Der Weg auf der Karriere-Leiter führte die Band von 1981 an tatsächlich immer weiter nach oben. Eine zweite LP war bereits in Planung, doch dann war 1987 Schluss. FORMEL 1 gaben am 14. Dezember 1987 ihr Abschiedskonzert in Berlin, weil "...die Offiziellen der Kreativität von FORMEL 1 nur Passivität entgegenhielten. Heavy Metal ist nur ein geduldetes Übel. ... Weil die Leute, die zu Heavy Metal-Konzerten gehen, nicht so richtig in das frohe Jugendleben der DDR passen, ist die Musik von den Leuten, die was zu melden haben, zum Scheitern verurteilt…" (aus einer Fanbrief-Antwort von Norbert Schmidt). Paule Fincke und Norbert Schmidt hatten die Schnauze voll vom System und Ausreiseanträge zum Verlassen der DDR gestellt, die 1988 und 1989 bewilligt wurden.

1999 versuchte es die Originalbesetzung mit einer Re-Union, die allerdings (leider) auf ein zu geringes Echo stieß, sodass 2000 das Kapitel FORMEL 1 endgültig beendet wurde.

In der Folgezeit gab es noch zwei erwähnenswerte Veröffentlichungen, zum einen 2008 eine erstklassige 5 LP Vinyl-Edition des musikalischen Schaffens von FORMEL 1 auf dem Label Immortal Vinyl Records und 2009 eine CD mit dem Titel "Die größten Hits" (unter dem DDR Label AMIGA vertrieben, dessen kompletter Bestand allerdings von Sony Music gekauft wurde), die im Wesentlichen die Tracks des Live-Albums von 1986 enthielt. Beide Veröffentlichungen sind seit Ewigkeiten ausverkauft und mittlerweile begehrte Raritäten.

Doch zum Glück gibt es ja noch Hendrik Rosenbergs Label German Democratic Records, mit dem sich der in Thüringen aufgewachsene Wahl-Nürnberger dem Erhalt, dem Andenken und der Wiederveröffentlichung der metallischen Klänge aus der "Zone" sowie dem Release von aktuellen Ostmetal Bands verschrieben hat. Und so nahm er das in 2021 datierte 40-jährige Jubiläum der Bandgründung von FORMEL 1 zum Anlass, eine umfassende und komplette Werkschau des musikalischen Schaffens der Ostberliner Metal-Urgesteine zu erstellen und diese erstmals auf CD zu veröffentlichen. Es wurden keine Kosten und Mühen gescheut, und mit Hilfe der Band-Mitglieder und der Genehmigung von Sony und des Deutschen Rundfunkarchivs konnte das ambitionierte Vorhaben tatsächlich in die Tat umgesetzt werden.
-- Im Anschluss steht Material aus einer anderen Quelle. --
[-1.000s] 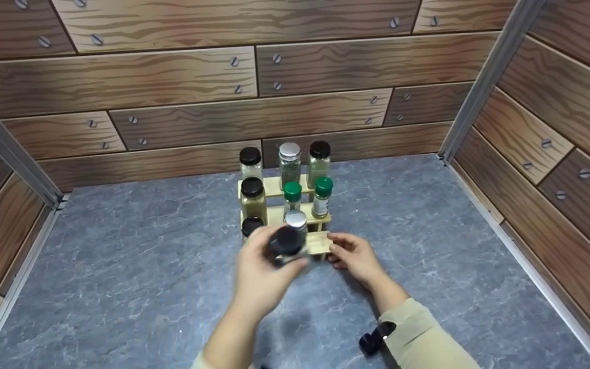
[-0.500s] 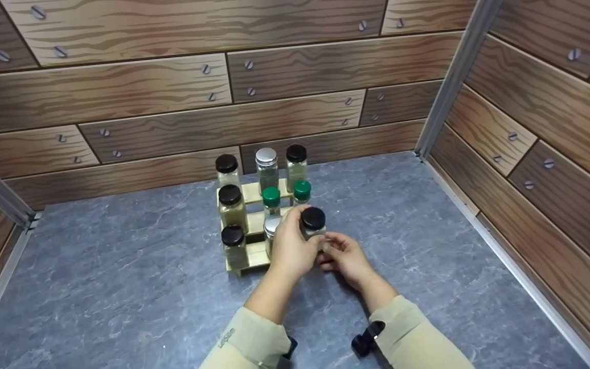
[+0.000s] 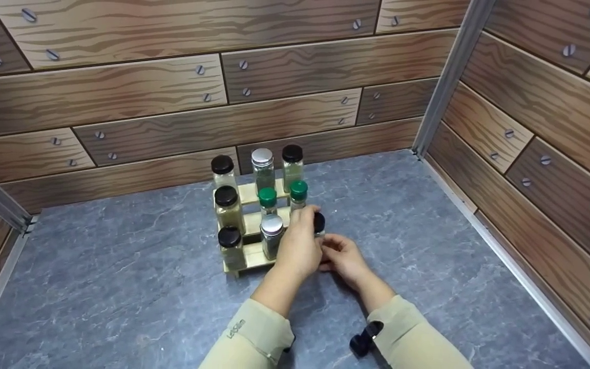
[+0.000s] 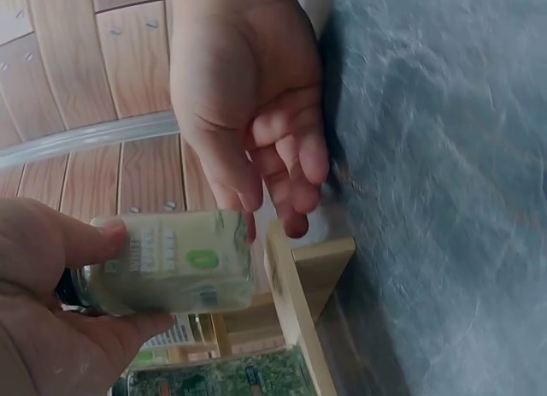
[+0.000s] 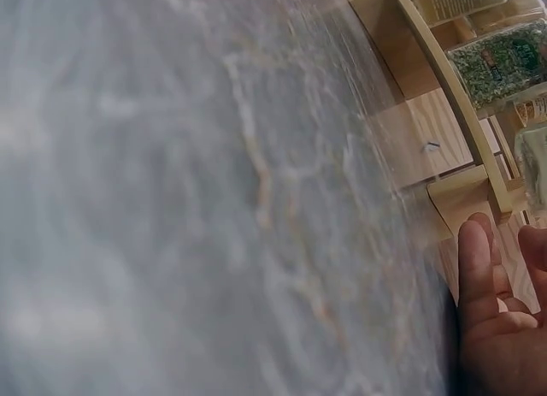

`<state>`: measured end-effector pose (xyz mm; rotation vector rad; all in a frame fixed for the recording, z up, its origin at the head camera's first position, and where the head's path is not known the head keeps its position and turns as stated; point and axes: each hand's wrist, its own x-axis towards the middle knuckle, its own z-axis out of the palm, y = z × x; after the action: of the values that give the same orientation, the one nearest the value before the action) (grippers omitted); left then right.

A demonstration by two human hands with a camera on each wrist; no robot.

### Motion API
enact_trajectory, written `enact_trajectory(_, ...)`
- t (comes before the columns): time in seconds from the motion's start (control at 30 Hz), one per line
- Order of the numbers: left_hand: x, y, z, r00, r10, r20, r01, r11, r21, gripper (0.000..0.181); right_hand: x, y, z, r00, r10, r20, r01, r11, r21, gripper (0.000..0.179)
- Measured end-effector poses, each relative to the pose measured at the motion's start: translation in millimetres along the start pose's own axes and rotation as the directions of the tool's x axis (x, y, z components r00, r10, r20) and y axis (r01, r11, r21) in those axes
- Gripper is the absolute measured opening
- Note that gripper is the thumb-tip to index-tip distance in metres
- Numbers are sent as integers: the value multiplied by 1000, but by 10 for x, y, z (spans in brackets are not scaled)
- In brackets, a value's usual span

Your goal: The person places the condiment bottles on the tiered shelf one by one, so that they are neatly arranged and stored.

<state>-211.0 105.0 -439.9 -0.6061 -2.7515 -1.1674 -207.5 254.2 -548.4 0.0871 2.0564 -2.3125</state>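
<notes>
My left hand [image 3: 299, 248] grips a spice jar [image 4: 184, 259] of pale powder near its black lid, thumb on one side and fingers on the other. The jar is over the right end of the lowest tier of a small wooden spice rack [image 3: 256, 254]; in the head view my hand hides most of it. At that same end, my right hand [image 3: 345, 260] holds the rack's corner, with thumb and fingertips on either side of the shelf end [image 5: 498, 195]. Beside the held jar stands a silver-lidded jar of green herbs [image 3: 272, 237].
More jars fill the rack: black-lidded ones [image 3: 229, 207] on the left, green-lidded ones [image 3: 268, 199] on the middle tier, and a silver-lidded one [image 3: 263, 169] at the back. The rack stands on a grey marbled table [image 3: 121, 277], before wood-patterned walls [image 3: 295, 72].
My left hand has carried the black-lidded jar rightward, from in front of the rack to the right end of its lowest tier. My right hand stays at the rack's corner. The head view has shifted.
</notes>
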Motion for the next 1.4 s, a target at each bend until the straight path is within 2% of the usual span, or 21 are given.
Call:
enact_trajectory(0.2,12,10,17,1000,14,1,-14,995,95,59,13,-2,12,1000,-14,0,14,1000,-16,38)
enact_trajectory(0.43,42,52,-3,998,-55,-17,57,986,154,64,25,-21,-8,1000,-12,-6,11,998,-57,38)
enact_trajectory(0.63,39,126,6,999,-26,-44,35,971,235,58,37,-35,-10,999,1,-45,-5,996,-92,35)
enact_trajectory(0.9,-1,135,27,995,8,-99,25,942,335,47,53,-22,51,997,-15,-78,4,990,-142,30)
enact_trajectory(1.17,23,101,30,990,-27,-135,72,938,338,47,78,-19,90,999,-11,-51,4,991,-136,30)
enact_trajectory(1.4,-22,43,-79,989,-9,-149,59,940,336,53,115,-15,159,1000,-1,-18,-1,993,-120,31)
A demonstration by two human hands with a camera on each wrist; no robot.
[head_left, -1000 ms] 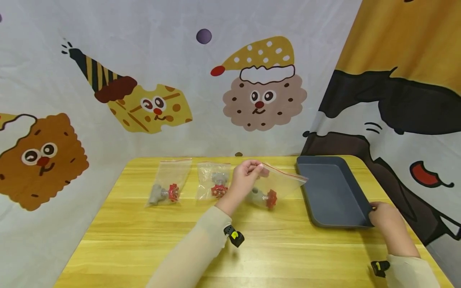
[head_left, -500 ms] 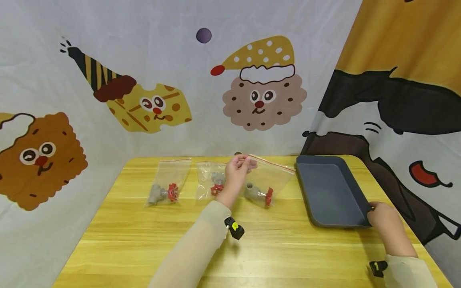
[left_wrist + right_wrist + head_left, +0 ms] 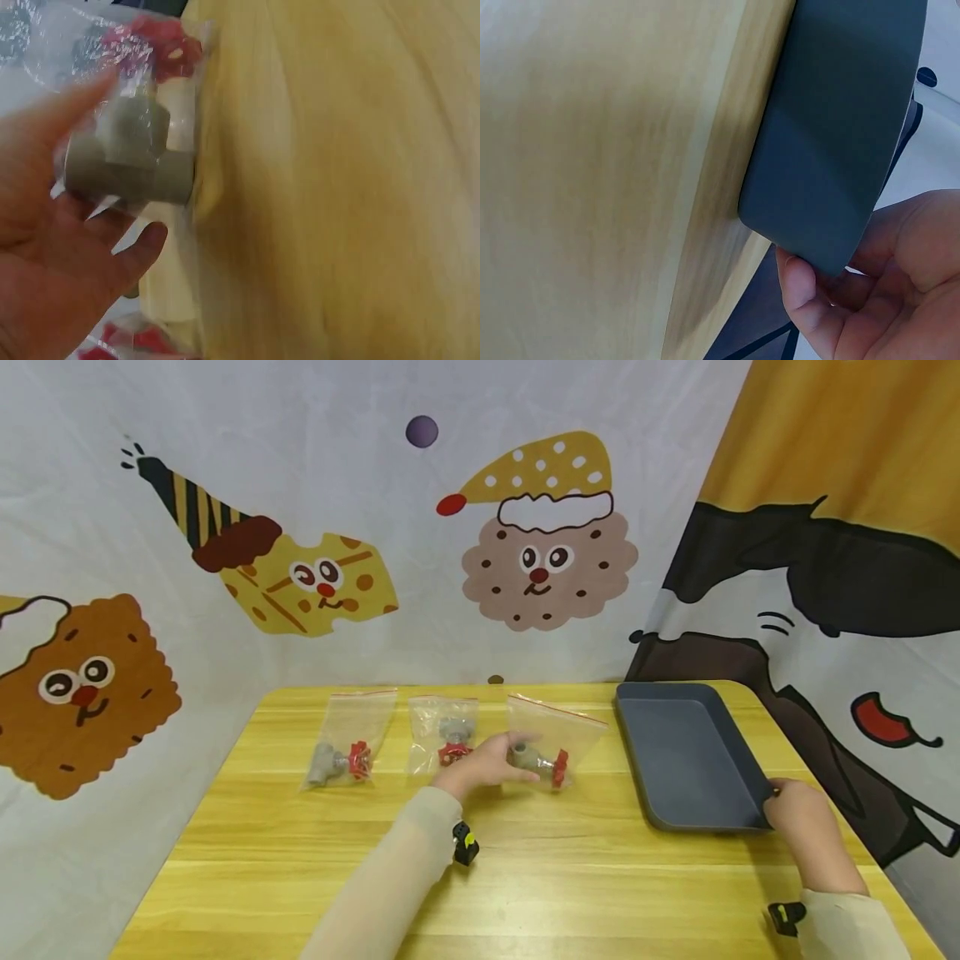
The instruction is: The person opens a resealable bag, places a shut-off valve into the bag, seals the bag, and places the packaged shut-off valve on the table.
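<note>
On the table lies a clear zip bag (image 3: 566, 725) holding a grey pipe valve (image 3: 534, 762) with a red handwheel (image 3: 560, 768). My left hand (image 3: 489, 762) is at this bag's left side, thumb and fingers spread apart. In the left wrist view the grey valve body (image 3: 127, 150) shows beside those fingers; whether they touch the plastic I cannot tell. At the right, my right hand (image 3: 806, 814) grips the near right corner of a dark grey rectangular tray (image 3: 697, 760). The right wrist view has the thumb (image 3: 799, 281) against the tray's corner.
Two more zip bags with red-wheeled valves lie to the left: one bag (image 3: 442, 735) just behind the left hand, another bag (image 3: 352, 735) farther left. The wooden table (image 3: 570, 893) meets a patterned cloth (image 3: 360, 460) at its far edge.
My left hand has let go of the right-hand bag's top edge and come down to its lower left side. That bag shifted slightly left before release. My right hand stays at the tray.
</note>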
Für die Audio-Restauration des Materials und das Mastering der beiden Silberscheiben konnte man keinen geringeren als Produzenten- und Regler-Legende Patrick W. Engel gewinnen, der aus den alten Aufnahmen wirklich das letzte Quäntchen Qualität heraus geholt hat.

Zu hören gibt es auf der ersten Disk sämtliche FORMEL 1 Studio-Aufnahmen, sowie das Demo von "Kreuzritter" (erstmalige Veröffentlichung) und die Live-Version von "Vorurteil" (ebenfalls eine Premiere). Lediglich das seit langem verschollene Stück "Tramperleid" und die beiden Songs "Heavy Metal" und "Wahnsinnsträume" (beide auf der Live-LP enthalten und bereits auf CD erschienen) fehlen auf der vorliegenden Kompilation. Die beiden letztgenannten Tracks existieren leider nicht als Studioversionen, und "Tramperleid" konnte trotz aller Bemühungen nicht aufgetrieben werden. Aber auch so ist "Auf dem Weg nach Oben (1982 - 1987)" ein musikalischer Leckerbissen, auch und gerade wegen der zweiten CD, die den Konzertmitschnitt des Auftritts in der NVA-Kaserne Lehnitz 1985 zum ersten Mal in voller Länge enthält (mit einem begnadeten Cover von IRON MAIDENs "Rime Of The Ancient Mariner"!), und dazu noch drei weitere Livezugaben aus dem Jahr 1984.

Fazit:

"Auf dem Weg nach Oben (1982 - 1987)" ist ein wirklich großartiges Jubiläumsgeschenk geworden, sowohl für die ehemaligen Bandmitglieder von FORMEL 1 als auch für deren Fans. Dank Hendrik Rosenberg und German Democratic Recordings konnte eine weitere wichtige Ostmetal-Erinnerung erhalten, neu veröffentlicht und für die Zukunft konserviert werden. Alle, die die Geschichte des Metal in der ehemaligen DDR interessiert, sollten hier unbedingt mal ein Ohr riskieren! Henrik Rosenberg hat in diesem Jahr zum 15-jährigen Bestehens seines Labels auch noch den Sampler "15 Jahre G.D.R. - Ost-Metal von damals bis heute" veröffentlicht, der einen exzellenten Überblick über die bei G.D.R. vertretenen alten und neuen Ostmetal Bands bietet und der gratis im Label Shop (lediglich Versandkosten fallen an) zu haben ist.